** PROMPT **
Could you restate the entries below word for word and leave out the pictures?

+ + + +

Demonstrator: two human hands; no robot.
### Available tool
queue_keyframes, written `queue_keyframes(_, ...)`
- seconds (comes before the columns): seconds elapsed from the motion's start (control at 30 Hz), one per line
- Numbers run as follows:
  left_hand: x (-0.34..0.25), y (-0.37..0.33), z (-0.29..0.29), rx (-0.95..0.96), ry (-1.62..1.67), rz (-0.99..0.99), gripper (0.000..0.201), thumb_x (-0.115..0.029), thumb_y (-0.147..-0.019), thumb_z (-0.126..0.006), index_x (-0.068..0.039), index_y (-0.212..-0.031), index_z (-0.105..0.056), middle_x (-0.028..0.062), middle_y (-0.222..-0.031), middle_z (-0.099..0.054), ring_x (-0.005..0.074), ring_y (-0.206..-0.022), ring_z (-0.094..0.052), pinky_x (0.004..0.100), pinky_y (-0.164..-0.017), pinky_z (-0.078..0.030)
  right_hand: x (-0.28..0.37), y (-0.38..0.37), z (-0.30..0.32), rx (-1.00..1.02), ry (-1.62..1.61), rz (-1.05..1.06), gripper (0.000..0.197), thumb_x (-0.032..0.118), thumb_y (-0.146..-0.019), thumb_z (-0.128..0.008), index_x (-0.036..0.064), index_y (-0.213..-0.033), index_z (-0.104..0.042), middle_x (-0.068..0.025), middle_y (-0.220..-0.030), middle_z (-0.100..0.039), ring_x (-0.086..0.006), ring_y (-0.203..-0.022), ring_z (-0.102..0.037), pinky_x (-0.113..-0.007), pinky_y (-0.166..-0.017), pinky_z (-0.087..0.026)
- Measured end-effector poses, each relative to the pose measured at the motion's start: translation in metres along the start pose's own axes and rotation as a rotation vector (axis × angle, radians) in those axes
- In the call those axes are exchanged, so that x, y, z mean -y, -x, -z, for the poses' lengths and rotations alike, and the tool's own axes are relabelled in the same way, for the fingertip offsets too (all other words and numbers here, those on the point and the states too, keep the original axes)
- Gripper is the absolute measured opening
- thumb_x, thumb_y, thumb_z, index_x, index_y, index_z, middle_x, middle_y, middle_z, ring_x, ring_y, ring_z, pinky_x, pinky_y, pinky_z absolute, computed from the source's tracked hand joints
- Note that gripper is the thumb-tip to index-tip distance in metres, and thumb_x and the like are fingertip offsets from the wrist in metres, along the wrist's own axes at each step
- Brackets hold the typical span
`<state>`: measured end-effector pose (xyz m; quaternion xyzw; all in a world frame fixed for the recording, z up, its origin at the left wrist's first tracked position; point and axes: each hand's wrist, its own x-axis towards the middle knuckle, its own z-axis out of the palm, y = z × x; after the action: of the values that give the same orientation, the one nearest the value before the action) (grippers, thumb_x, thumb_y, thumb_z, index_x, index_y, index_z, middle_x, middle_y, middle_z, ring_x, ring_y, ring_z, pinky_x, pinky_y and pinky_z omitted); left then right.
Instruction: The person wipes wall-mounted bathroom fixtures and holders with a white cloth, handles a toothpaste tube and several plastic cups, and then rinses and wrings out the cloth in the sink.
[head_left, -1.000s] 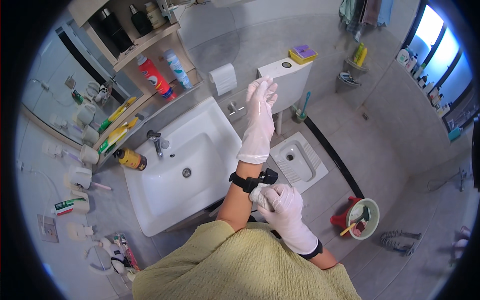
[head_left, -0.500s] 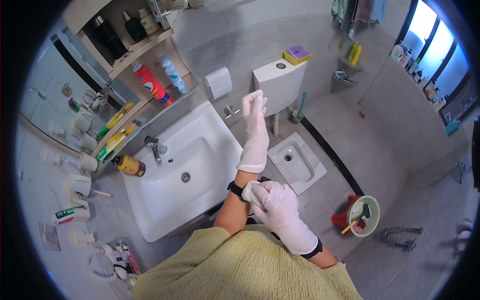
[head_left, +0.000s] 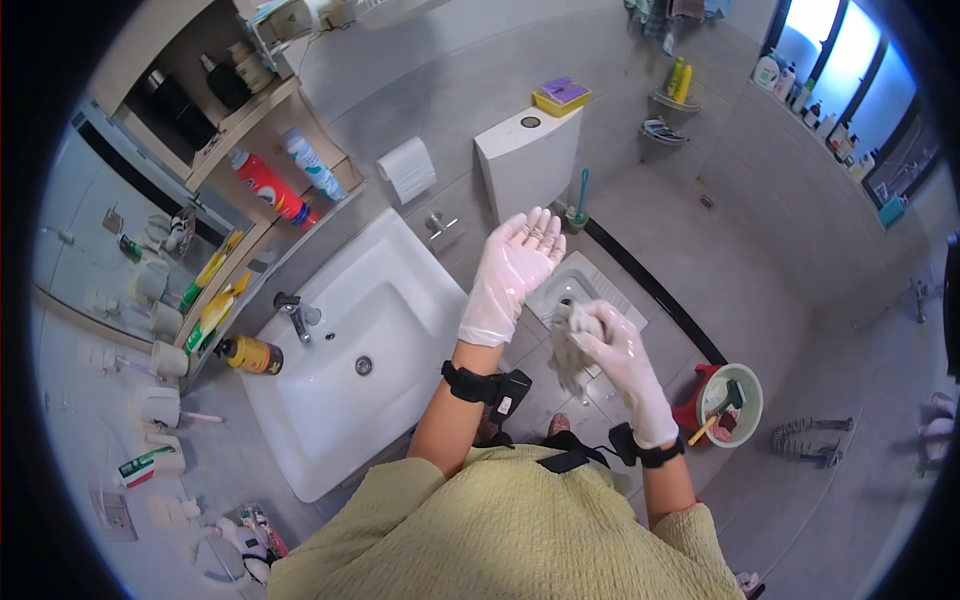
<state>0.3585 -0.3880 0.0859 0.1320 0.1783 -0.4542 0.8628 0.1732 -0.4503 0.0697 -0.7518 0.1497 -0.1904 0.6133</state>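
Note:
Both my hands wear thin white gloves. My left hand [head_left: 513,270] is raised to the right of the sink, palm turned up and fingers loosely bent, with nothing in it. My right hand [head_left: 622,350] pinches a crumpled greyish cloth [head_left: 570,358], which hangs down in front of the squat toilet [head_left: 610,285]. The cloth hides part of the toilet's near end. A black strap [head_left: 470,382] with a small black box goes round my left wrist, and another black strap [head_left: 650,452] round my right.
The white sink [head_left: 330,440] with its tap [head_left: 292,312] and a yellow bottle [head_left: 252,355] is at the left. A cistern [head_left: 530,165] carries a yellow tray [head_left: 562,100] with purple sponges. At the right stands a pale bucket [head_left: 745,425] with a brush inside, beside something red.
My right hand has come away from my left wrist, moving right with the greyish cloth hanging from it. My left hand has turned its palm up and spread its fingers. The view has shifted slightly.

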Motion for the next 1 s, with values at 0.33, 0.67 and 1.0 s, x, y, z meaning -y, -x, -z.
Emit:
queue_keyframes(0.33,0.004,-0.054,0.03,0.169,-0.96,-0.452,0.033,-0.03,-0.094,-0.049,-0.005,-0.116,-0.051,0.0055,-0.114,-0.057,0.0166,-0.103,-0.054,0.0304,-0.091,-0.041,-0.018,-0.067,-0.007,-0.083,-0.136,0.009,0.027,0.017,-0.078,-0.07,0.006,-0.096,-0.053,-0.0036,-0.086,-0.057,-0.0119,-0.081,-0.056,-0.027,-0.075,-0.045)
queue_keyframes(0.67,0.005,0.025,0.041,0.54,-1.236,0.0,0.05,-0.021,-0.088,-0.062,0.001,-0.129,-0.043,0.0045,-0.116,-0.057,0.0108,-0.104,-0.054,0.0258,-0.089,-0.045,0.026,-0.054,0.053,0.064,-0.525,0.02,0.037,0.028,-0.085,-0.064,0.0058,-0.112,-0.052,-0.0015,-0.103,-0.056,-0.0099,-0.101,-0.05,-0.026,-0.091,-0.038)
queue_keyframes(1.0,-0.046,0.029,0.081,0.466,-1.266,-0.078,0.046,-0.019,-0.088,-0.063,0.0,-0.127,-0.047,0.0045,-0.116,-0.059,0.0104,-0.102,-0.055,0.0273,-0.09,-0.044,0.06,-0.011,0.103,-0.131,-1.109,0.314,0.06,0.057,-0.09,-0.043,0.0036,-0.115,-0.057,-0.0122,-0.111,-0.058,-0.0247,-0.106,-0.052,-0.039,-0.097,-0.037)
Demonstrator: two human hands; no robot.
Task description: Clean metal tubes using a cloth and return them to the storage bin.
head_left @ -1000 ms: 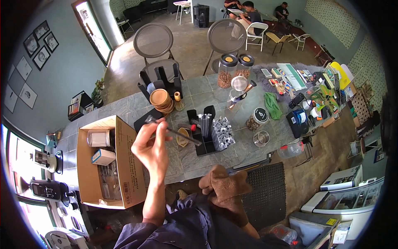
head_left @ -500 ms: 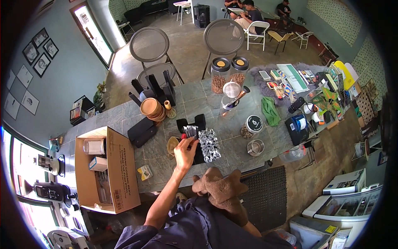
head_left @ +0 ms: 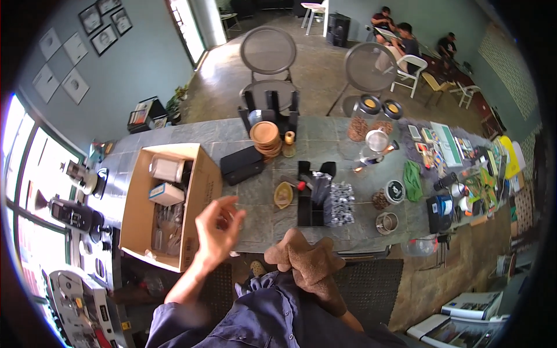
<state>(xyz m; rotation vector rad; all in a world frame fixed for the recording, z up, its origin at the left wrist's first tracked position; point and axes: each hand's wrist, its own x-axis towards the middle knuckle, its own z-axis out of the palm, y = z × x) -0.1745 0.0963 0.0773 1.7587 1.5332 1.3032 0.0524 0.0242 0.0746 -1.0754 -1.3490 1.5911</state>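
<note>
Back from the black organizer (head_left: 304, 203), the left hand (head_left: 219, 229) now hangs beside the cardboard box (head_left: 204, 200), its fingers loosely curled; I cannot tell whether anything small sits between them. Brown, nubbly cloth (head_left: 307, 261) covers the right hand, so I cannot tell how that one is closed; the bundle bulges in soft folds just in front of the tabletop (head_left: 258, 217), whose grey slate tiles look rough and mottled. Beyond lie an oval, pale yellow dish (head_left: 283, 195), a smooth black case (head_left: 241, 165) and a stack of round wooden plates (head_left: 266, 134).

Inside the box, which stands open, are a clear jar (head_left: 167, 168), a white-and-blue carton (head_left: 166, 194) and a jumble of transparent pieces (head_left: 168, 223). Crinkled, silvery packets (head_left: 342, 203) crowd the organizer's right side, with slim dark sachets (head_left: 322, 187) next to them; its near left compartments look bare. Two dark-lidded jars (head_left: 358, 129) hold brown nuggets. Compared with half a second ago, those sachets lean differently, while the cloth stays bunched over the right hand.
</note>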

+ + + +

** EXERCISE OUTPUT **
Demonstrator: two human hands; no robot.
### Available tool
queue_keyframes, written `queue_keyframes(_, ...)`
- seconds (comes before the columns): seconds elapsed from the motion's start (control at 30 Hz), one per line
- Numbers run as follows:
  left_hand: x (-0.34..0.25), y (-0.37..0.33), z (-0.29..0.29), rx (-0.95..0.96), ry (-1.62..1.67), rz (-0.99..0.99), gripper (0.000..0.201), thumb_x (-0.115..0.029), thumb_y (-0.147..-0.019), thumb_z (-0.126..0.006), index_x (-0.068..0.039), index_y (-0.212..-0.031), index_z (-0.105..0.056), middle_x (-0.028..0.062), middle_y (-0.222..-0.031), middle_z (-0.099..0.054), ring_x (-0.005..0.074), ring_y (-0.206..-0.022), ring_z (-0.094..0.052), pinky_x (0.004..0.100), pinky_y (-0.164..-0.017), pinky_z (-0.078..0.030)
  right_hand: x (-0.28..0.37), y (-0.38..0.37), z (-0.30..0.32), rx (-1.00..1.02), ry (-1.62..1.61), rz (-1.05..1.06), gripper (0.000..0.197), thumb_x (-0.032..0.118), thumb_y (-0.146..-0.019), thumb_z (-0.128..0.008), index_x (-0.036..0.064), index_y (-0.213..-0.033), index_z (-0.104..0.042), middle_x (-0.068..0.025), middle_y (-0.220..-0.030), middle_z (-0.100..0.039), ring_x (-0.086..0.006), ring_y (-0.203..-0.022), ring_z (-0.102..0.037), pinky_x (-0.113..-0.007), pinky_y (-0.166..-0.017), pinky_z (-0.087..0.026)
- Measured end-effector poses, each relative to the pose measured at the motion's start: translation in metres along the start pose's own axes and rotation as a rotation vector (axis × angle, radians) in those axes
- In the call those axes are exchanged, so that x, y, z mean -y, -x, -z, for the poses' lengths and rotations alike, and the tool's own axes are relabelled in the same way, for the fingertip offsets too (all other words and numbers here, those on the point and the states too, keep the original axes)
- Gripper is the absolute measured opening
- thumb_x, thumb_y, thumb_z, index_x, index_y, index_z, middle_x, middle_y, middle_z, ring_x, ring_y, ring_z, pinky_x, pinky_y, pinky_z absolute, computed from the source's tracked hand joints
- Note that gripper is the thumb-tip to index-tip distance in metres, and thumb_x and the like are fingertip offsets from the wrist in metres, along the wrist's own axes at each step
- Brackets hold the typical span
`<state>`: measured end-effector pose (xyz m; quaternion xyzw; all in a world frame fixed for the recording, z up, its origin at the left wrist's first tracked position; point and axes: each hand's wrist, its own x-axis towards the middle knuckle, its own z-axis out of the palm, y = z × x; after the action: of the values that give the same orientation, the one nearest the value before the action) (grippers, thumb_x, thumb_y, thumb_z, index_x, index_y, index_z, middle_x, middle_y, middle_z, ring_x, ring_y, ring_z, pinky_x, pinky_y and pinky_z omitted); left then right.
Instruction: The person wipes wall-mounted bathroom fixtures and holders with a white cloth, handles a toothpaste tube and several plastic cups, and then rinses and wrings out the cloth in the sink.
[head_left, -1.000s] 
[head_left, -0.500s] 
[head_left, +0.000s] 
<state>0.3585 -0.3880 0.0859 0.1320 0.1783 -0.4542 0.8628 0.1732 -0.4503 0.0697 -0.7518 0.1497 -0.1904 0.6133</state>
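Note:
Both my hands wear thin white gloves. My left hand [head_left: 513,270] is raised to the right of the sink, palm turned up and fingers loosely bent, with nothing in it. My right hand [head_left: 622,350] pinches a crumpled greyish cloth [head_left: 570,358], which hangs down in front of the squat toilet [head_left: 610,285]. The cloth hides part of the toilet's near end. A black strap [head_left: 470,382] with a small black box goes round my left wrist, and another black strap [head_left: 650,452] round my right.
The white sink [head_left: 330,440] with its tap [head_left: 292,312] and a yellow bottle [head_left: 252,355] is at the left. A cistern [head_left: 530,165] carries a yellow tray [head_left: 562,100] with purple sponges. At the right stands a pale bucket [head_left: 745,425] with a brush inside, beside something red.
My right hand has come away from my left wrist, moving right with the greyish cloth hanging from it. My left hand has turned its palm up and spread its fingers. The view has shifted slightly.
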
Motion for the next 1 s, with values at 0.33, 0.67 and 1.0 s, x, y, z meaning -y, -x, -z.
Emit:
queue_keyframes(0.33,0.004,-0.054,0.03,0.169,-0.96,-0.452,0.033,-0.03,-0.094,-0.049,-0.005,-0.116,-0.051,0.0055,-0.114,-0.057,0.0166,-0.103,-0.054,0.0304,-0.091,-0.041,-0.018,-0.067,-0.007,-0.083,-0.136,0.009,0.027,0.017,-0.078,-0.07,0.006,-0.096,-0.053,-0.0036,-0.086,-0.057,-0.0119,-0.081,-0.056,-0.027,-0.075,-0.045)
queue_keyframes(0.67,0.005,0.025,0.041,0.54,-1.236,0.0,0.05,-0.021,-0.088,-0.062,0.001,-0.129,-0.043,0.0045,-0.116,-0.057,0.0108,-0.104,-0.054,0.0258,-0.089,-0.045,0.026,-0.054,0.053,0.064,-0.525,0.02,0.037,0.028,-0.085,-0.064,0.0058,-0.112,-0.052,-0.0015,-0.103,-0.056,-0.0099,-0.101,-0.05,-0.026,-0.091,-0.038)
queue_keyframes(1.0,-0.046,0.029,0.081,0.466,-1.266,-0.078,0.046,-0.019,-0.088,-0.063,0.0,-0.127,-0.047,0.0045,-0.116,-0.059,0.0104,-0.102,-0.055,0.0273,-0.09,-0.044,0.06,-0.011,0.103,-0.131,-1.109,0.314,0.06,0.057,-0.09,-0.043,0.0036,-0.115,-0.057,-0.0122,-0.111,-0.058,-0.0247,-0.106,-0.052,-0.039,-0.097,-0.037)
Demonstrator: two human hands; no robot.
Task description: Clean metal tubes using a cloth and return them to the storage bin.
head_left @ -1000 ms: 
head_left @ -500 ms: 
head_left @ +0 ms: 
<state>(xyz m; rotation vector rad; all in a world frame fixed for the recording, z up, its origin at the left wrist's first tracked position; point and axes: each hand's wrist, its own x-axis towards the middle knuckle, its own z-axis out of the palm, y = z × x) -0.1745 0.0963 0.0773 1.7587 1.5332 1.3032 0.0524 0.0242 0.0746 -1.0754 -1.3490 1.5911</state>
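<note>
Back from the black organizer (head_left: 304, 203), the left hand (head_left: 219, 229) now hangs beside the cardboard box (head_left: 204, 200), its fingers loosely curled; I cannot tell whether anything small sits between them. Brown, nubbly cloth (head_left: 307, 261) covers the right hand, so I cannot tell how that one is closed; the bundle bulges in soft folds just in front of the tabletop (head_left: 258, 217), whose grey slate tiles look rough and mottled. Beyond lie an oval, pale yellow dish (head_left: 283, 195), a smooth black case (head_left: 241, 165) and a stack of round wooden plates (head_left: 266, 134).

Inside the box, which stands open, are a clear jar (head_left: 167, 168), a white-and-blue carton (head_left: 166, 194) and a jumble of transparent pieces (head_left: 168, 223). Crinkled, silvery packets (head_left: 342, 203) crowd the organizer's right side, with slim dark sachets (head_left: 322, 187) next to them; its near left compartments look bare. Two dark-lidded jars (head_left: 358, 129) hold brown nuggets. Compared with half a second ago, those sachets lean differently, while the cloth stays bunched over the right hand.
</note>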

The output has nothing more to it.